Deixei as crianças me acordarem de novo, já que é mais tarde e menos imediato do que acordar com o despertador. Sempre me assusto com o despertador, e o barulho das crianças é mais natural e sempre eficaz. Acordei com menos dor de garganta, mas meu nariz estava entupido. Fiquei deitado, um pouco desanimado e com preguiça de sair, usando a internet. Quando levantei fui tomar um banho, que foi bom para me dar uma acordada, e então me vesti para sair. Peguei o metrô direto para o cemitério, onde queria terminar de visitar os túmulos que não pude no dia anterior. Não me perdi tanto dessa vez, já que agora já sabia como ele funcionava, e tinha anotado os estavam todos que queria visitar. Visitei o Pissarro, o Modigliani, a Edith Piaf, a Gertrude Stein, o Proust, o Balzac, e o Delacroix. Demorei muito para achar o túmulo da Gertrude Stein. Por algum motivo ela não está na lista de pessoas importantes do cemitério, e na internet tinha achado apemas a divisão onde seu túmulo ficava. Tive portanto que vasculhar por uns 25 metros quadrados lotados de túmulos. Demorei bastante, mas não queria desistir, e acabei encontrando. Mas a principal razão que eu quis voltar era para poder visitar o túmulo do George Méliès, pai do cinema, e diretor do primeiro filme já feito. Sem dúvida alguma ninguém no cemitério todo é mais importante do que ele para mim. Deixei ele por último, para prestar homenagem e fiquei feliz de poder "encontrar" ele, foi muito legal.

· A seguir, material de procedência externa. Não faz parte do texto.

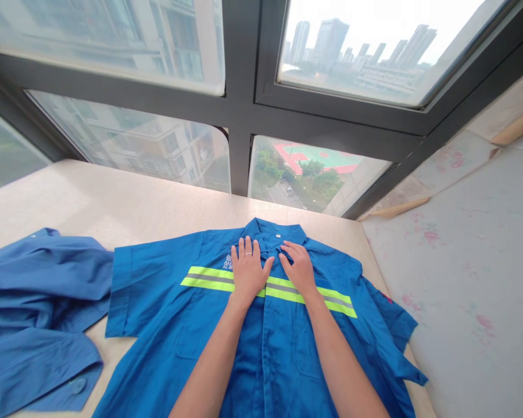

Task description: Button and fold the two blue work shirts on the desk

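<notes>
A blue short-sleeved work shirt [169,325] lies spread face up, collar toward the window, with a yellow-and-grey reflective band across its chest. My left hand [249,268] rests flat on the chest just below the collar, fingers spread, a ring on one finger. It partly covers white lettering beside it. On the other side of the front placket, my right hand [297,267] touches the cloth under the collar, its fingers apart and slightly bent. Neither hand grips anything that I can see. The lower hem runs out of view.
A crumpled blue garment [39,290] with a button lies at the left, against the shirt's sleeve. Both are on a pale window ledge [126,203]. Dark window frames [239,116] rise behind it. A flower-patterned wall [470,278] with peeling paper bounds the right side.
</notes>
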A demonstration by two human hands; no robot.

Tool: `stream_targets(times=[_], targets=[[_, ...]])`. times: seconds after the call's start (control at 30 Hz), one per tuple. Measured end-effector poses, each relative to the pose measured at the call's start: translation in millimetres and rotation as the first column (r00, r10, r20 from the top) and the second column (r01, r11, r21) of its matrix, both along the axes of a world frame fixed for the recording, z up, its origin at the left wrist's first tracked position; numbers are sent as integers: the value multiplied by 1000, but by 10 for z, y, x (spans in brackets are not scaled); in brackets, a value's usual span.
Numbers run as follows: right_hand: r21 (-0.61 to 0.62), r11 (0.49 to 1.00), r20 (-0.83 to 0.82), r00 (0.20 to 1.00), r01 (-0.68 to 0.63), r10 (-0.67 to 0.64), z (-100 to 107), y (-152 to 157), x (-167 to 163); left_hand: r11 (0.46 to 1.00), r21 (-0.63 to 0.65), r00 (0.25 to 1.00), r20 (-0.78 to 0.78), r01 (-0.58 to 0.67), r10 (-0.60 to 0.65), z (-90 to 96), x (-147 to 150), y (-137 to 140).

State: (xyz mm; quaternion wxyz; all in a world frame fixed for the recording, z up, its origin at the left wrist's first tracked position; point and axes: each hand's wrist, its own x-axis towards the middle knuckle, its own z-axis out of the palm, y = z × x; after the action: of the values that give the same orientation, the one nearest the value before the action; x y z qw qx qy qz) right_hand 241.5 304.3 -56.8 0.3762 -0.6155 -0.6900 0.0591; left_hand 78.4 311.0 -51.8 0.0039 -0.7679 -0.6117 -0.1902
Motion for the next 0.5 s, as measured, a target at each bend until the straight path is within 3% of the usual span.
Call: stream_targets(times=[0.5], targets=[[39, 999, 71, 997, -14, 11, -33, 40, -15, 999, 38, 998, 52, -33, 31, 8, 50, -19]])
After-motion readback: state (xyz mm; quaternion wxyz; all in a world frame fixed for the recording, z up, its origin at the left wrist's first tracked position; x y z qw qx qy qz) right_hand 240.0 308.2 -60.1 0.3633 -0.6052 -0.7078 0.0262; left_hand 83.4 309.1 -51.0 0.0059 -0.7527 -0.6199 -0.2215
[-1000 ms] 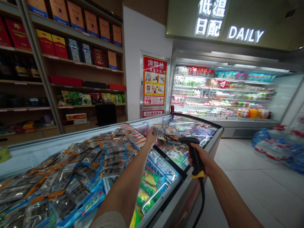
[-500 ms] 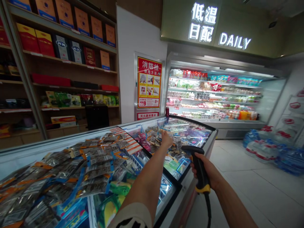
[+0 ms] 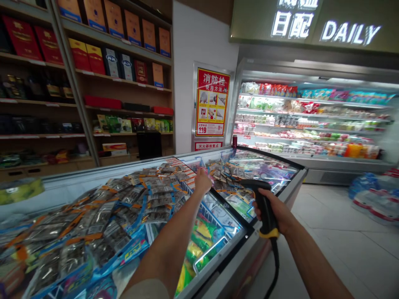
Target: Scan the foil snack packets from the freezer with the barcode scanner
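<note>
My right hand [image 3: 277,207] is wrapped round the grip of a black and yellow handheld barcode scanner [image 3: 266,214], raised beside the chest freezer [image 3: 249,232]. A cable hangs from the bottom of its handle. My left arm stretches out over the freezer, with my left hand [image 3: 203,182] closed near the frame between its two halves. Its fingers face away, so what they hold, if anything, is hidden. Many small brown packets with orange and blue edges [image 3: 121,207] lie piled at the left. Under the forearm are green and yellow bags [image 3: 201,238] in a wire basket.
A dark red can [image 3: 235,141] stands at the freezer's far corner. Shelves with boxes [image 3: 127,66] line the left wall. A lit refrigerated display [image 3: 308,112] is at the back right. Wrapped water bottles [image 3: 377,199] stand on the floor at right.
My view has turned left and slightly down. My left hand has drawn back and left, from over the far half of the freezer to the dividing frame. The scanner stays in my right hand.
</note>
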Available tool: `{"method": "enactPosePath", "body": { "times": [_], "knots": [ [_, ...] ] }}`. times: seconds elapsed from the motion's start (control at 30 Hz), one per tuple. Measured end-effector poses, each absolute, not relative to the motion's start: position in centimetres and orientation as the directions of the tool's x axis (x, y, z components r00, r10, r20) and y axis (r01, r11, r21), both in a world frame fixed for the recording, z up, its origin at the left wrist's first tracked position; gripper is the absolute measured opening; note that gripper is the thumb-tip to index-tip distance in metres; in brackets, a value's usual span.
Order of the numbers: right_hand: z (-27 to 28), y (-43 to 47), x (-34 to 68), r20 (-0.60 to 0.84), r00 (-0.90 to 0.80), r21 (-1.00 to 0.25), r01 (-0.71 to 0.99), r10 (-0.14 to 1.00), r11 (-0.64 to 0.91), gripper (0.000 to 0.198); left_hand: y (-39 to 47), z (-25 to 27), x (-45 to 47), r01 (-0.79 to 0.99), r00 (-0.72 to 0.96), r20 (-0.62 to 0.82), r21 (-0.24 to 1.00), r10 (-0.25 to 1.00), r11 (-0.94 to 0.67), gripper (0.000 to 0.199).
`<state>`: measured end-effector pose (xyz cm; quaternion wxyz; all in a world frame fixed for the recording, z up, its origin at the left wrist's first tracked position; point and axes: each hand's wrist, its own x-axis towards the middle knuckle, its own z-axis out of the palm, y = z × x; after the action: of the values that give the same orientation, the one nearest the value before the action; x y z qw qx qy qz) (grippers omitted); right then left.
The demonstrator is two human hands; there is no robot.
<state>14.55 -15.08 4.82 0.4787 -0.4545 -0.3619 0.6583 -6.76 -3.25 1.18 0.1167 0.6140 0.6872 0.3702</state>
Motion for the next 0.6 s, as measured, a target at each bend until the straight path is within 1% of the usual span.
{"method": "enactPosePath", "body": {
  "times": [0.07, 0.13, 0.27, 0.33, 0.43, 0.57, 0.6],
  "knots": [
    [5.0, -15.3, 13.4, -0.248, -0.16, -0.915, -0.287, 0.956, -0.285, 0.02, -4.7, 1.1, -9.6, 0.834, -0.286, 0.286, 0.544, 0.915, 0.091, 0.042],
    [5.1, -15.6, 12.4, -0.249, -0.175, -0.917, -0.275, 0.953, -0.29, 0.02, -6.2, 1.2, -12.3, 0.875, -0.332, 0.296, 0.453, 0.896, 0.174, 0.043],
    [5.4, -16.0, 11.1, -0.246, -0.18, -0.921, -0.261, 0.952, -0.288, 0.021, -9.5, 1.5, -17.2, 0.918, -0.377, 0.335, 0.255, 0.863, 0.302, 0.048],
    [5.6, -16.1, 10.6, -0.251, -0.196, -0.92, -0.257, 0.948, -0.297, 0.021, -11.1, 1.2, -19.3, 0.923, -0.381, 0.328, 0.193, 0.864, 0.334, 0.051],
    [5.7, -16.1, 9.7, -0.27, -0.209, -0.915, -0.249, 0.94, -0.318, 0.021, -12.7, -0.2, -20.8, 0.929, -0.366, 0.283, 0.166, 0.887, 0.33, 0.052],
    [5.5, -16.0, 8.9, -0.256, -0.232, -0.917, -0.25, 0.939, -0.312, 0.016, -12.8, -1.9, -19.6, 0.924, -0.376, 0.328, 0.202, 0.866, 0.325, 0.048],
    [5.4, -15.9, 8.9, -0.252, -0.235, -0.918, -0.248, 0.939, -0.309, 0.016, -12.5, -1.9, -19.0, 0.919, -0.384, 0.322, 0.222, 0.865, 0.326, 0.047]
  ]
}}
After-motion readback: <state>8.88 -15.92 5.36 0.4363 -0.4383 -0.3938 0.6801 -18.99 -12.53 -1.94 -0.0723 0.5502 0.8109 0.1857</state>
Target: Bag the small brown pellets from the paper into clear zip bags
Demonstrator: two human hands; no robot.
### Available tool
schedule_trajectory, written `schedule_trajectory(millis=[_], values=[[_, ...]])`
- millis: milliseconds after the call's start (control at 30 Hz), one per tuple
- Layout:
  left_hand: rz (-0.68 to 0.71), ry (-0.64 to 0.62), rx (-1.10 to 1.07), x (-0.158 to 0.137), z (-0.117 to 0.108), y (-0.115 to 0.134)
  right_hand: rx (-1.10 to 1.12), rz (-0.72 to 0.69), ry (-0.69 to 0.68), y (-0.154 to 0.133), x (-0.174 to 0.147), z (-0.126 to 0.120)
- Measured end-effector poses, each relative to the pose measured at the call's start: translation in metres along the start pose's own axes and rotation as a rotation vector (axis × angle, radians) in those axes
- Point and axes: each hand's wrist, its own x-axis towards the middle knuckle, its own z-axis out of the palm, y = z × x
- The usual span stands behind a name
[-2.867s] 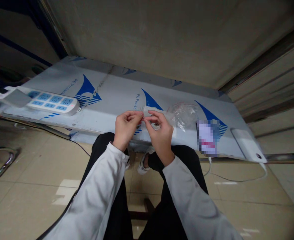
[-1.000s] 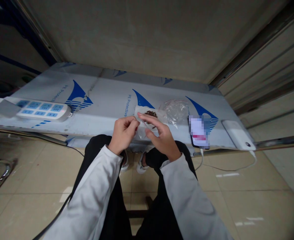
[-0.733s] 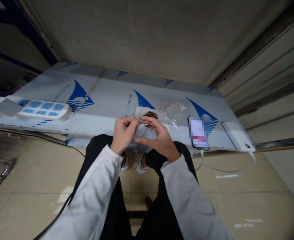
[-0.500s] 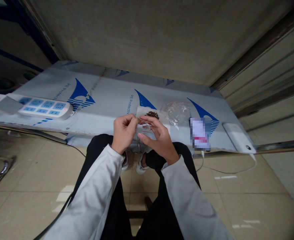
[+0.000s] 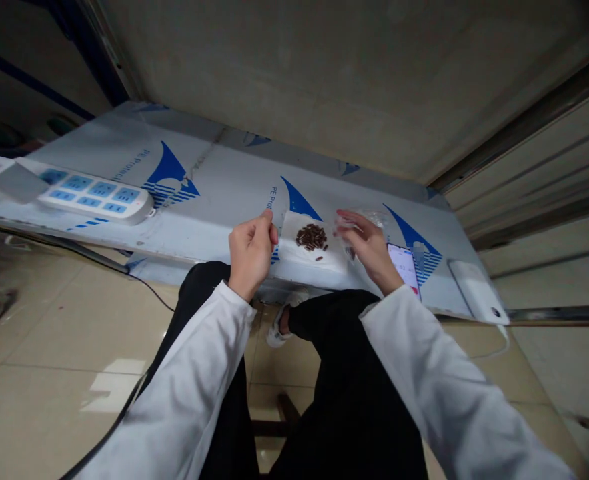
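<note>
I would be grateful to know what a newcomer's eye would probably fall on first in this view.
Probably the heap of small brown pieces on white paper, near the front edge of the table, between the left hand and the right hand. Next, perhaps, the bold blue marks printed across the table, and the white power strip with blue panels at the table's left end.

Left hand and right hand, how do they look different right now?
The left hand is curled like a fist; the right hand has its thumb and fingers parted. The left hand is left of the small brown pieces; the right hand is on their other side, at the clear plastic bag. Both are bare and come from white sleeves.
</note>
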Motion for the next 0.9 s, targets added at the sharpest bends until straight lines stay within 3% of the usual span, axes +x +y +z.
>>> schedule_trajectory(millis=[200,367,700,900], values=[[-0.01,0.007,-0.005,0.003,0.0,-0.003,-0.943,-0.368,-0.567,-0.013,0.041,0.0],[-0.007,0.023,0.018,0.004,-0.001,-0.004,-1.36,-0.572,-0.804,-0.035,0.057,0.012],[0.037,0.036,0.09,0.006,-0.003,-0.003,-1.476,-0.722,-0.86,-0.039,0.062,0.018],[0.023,0.049,0.09,0.007,-0.005,-0.003,-1.381,-0.639,-0.766,-0.044,0.059,-0.001]])
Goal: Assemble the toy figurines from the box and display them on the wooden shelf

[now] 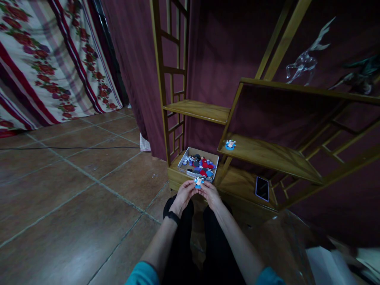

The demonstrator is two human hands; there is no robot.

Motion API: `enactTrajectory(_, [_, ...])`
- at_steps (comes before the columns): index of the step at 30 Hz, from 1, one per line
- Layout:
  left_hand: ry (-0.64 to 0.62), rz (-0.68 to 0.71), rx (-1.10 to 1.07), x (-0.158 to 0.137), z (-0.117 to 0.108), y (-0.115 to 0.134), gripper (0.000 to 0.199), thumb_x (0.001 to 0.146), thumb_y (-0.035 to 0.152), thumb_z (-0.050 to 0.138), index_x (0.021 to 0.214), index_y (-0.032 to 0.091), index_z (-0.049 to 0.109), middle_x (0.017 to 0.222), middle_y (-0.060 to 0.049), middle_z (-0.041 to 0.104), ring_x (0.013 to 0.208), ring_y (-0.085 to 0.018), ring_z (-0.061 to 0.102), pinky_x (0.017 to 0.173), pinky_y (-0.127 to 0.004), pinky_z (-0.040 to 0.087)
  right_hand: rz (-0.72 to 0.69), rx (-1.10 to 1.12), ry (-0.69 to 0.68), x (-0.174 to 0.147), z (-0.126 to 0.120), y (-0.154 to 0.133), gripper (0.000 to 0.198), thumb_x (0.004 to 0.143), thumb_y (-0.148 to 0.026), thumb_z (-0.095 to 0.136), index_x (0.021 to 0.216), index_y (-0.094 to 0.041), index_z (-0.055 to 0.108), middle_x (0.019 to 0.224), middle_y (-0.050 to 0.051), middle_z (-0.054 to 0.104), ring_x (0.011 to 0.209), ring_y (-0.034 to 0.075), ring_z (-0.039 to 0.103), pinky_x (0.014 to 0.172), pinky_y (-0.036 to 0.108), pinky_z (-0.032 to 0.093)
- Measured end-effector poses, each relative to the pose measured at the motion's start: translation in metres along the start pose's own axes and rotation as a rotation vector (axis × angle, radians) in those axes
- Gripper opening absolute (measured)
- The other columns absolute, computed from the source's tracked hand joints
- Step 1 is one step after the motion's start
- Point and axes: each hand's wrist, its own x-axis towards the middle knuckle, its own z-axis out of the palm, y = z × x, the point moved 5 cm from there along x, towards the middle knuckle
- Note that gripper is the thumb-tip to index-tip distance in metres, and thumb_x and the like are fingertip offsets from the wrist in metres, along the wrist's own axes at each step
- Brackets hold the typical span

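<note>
A small figurine on a blue base is held up between my two hands, just in front of a box. My left hand grips it from the left and my right hand from the right, fingers closed on both sides. Behind them, the white cardboard box sits on the low shelf, filled with several small figures in red, blue, grey and white. A similar figurine with a blue base stands at the left end of the middle shelf.
The wooden shelf unit rises ahead. A phone or tablet lies on its bottom board. On the upper shelf stand a clear deer statue and a dark statue. A black cable crosses the tiled floor; a white box is at lower right.
</note>
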Motion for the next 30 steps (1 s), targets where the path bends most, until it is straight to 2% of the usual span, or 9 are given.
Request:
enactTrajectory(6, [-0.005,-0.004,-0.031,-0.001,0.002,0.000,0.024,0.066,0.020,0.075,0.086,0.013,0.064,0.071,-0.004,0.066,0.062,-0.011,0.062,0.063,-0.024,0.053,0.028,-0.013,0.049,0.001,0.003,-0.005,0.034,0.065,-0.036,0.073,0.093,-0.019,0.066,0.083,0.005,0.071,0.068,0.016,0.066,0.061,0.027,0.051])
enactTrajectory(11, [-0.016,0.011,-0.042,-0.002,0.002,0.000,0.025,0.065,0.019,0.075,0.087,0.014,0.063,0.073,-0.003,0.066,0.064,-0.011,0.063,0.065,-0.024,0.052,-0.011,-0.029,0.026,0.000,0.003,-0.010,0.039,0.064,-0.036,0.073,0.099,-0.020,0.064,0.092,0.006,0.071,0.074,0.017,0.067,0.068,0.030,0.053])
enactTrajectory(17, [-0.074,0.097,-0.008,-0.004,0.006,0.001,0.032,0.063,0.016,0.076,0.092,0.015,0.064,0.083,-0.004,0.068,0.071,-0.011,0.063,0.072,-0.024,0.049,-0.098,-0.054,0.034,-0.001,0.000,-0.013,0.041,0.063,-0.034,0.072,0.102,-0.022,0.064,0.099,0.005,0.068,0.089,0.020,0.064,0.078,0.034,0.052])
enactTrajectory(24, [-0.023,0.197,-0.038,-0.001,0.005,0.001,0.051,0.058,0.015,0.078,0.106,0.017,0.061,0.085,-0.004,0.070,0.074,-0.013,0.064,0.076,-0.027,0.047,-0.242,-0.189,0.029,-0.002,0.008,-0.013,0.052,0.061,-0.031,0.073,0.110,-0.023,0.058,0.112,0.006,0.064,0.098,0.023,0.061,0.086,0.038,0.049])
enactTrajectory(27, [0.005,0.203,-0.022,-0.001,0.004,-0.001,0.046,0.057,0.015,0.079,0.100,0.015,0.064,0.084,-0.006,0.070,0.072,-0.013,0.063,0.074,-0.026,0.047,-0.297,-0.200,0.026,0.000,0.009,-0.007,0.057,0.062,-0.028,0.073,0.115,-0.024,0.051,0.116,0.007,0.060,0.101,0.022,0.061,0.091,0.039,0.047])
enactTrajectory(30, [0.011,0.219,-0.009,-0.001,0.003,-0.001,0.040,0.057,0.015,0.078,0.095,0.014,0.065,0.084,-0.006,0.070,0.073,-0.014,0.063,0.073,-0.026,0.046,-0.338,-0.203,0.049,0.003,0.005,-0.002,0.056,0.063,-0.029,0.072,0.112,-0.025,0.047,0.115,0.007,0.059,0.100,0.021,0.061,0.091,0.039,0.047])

Quando saí de lá já tinha passado bastante da hora que costumo almoçar, então comecei a andar em direção a minha próxima parada, e parei para almoçar quando cheguei na Praça da Nação. Comi um sanduíche que estava muito gostoso. Continuei andando para onde estava indo, a cinemateca francesa. Sempre faço o erro de não me programar direito e não pesquisar nada com antecedência, e quando cheguei lá a cinemateca estava fechada. Ela fecha um dia por semana, e foi exatamente neste que resolvi finalmente ir até lá, muito esperto. Fiquei bravo, e sem planos. Não tinha a menor idéia do que poderia fazer agora, e não queria voltar tão cedo para o hotel. A cinemateca fica dentro de um parque, então comecei a andar por lá, e em seguida atravessei o rio Seine, e me deparei com a Biblioteca Nacional da França. Fiquei feliz, já que lá poderia me ocupar. A arquitetura da biblioteca é bem legal. A ponte que atravessei chega em um terraço, o teto da biblioteca, e ela fica para baixo, como se fosse subterrânea. No centro fica um parque. Desci para a entrada, entrei, mas não conseguia entra em nenhuma das áreas de leitura sem ter um carteira de sócio. Não gostei disso, e não pude ver nada. Dei uma volta rápida pelo espaço que podia ver, e então fui embora. Em frente a livraria ficava um grande cinema, da mesma companhia do que fica perto do meu hotel, então eu entrei lá e dei uma volta pela sua loja e livraria. Quando saí de lá realmente não tinha mais o que eu poderia fazer, mas pelo menos tinha passado um certo tempo, então peguei o metrô e voltei para o hotel. Precisava lavar as minhas roupas, e eu imaginava que no hotel tivesse uma lavanderia, mas não tinha, e a que a recepção me indicou já estaria fechada ou fechando a esta hora, então fiquei no quarto na internet antes de sair para jantar. Fui jantar em um restaurante qualquer, o primeiro que encontrei que parecia razoável por perto do hotel. Meu prato não estava muito bom, mas era gostoso. Comi, e quando voltei para o hotel escrevi para o blog, conversei com a minha mãe e minha irmãs, que estão em Nova York, e li o meu livro antes de dormir. Queria poder ter aproveitado mais o dia hoje, mas para isso tenho que começar a me programar melhor.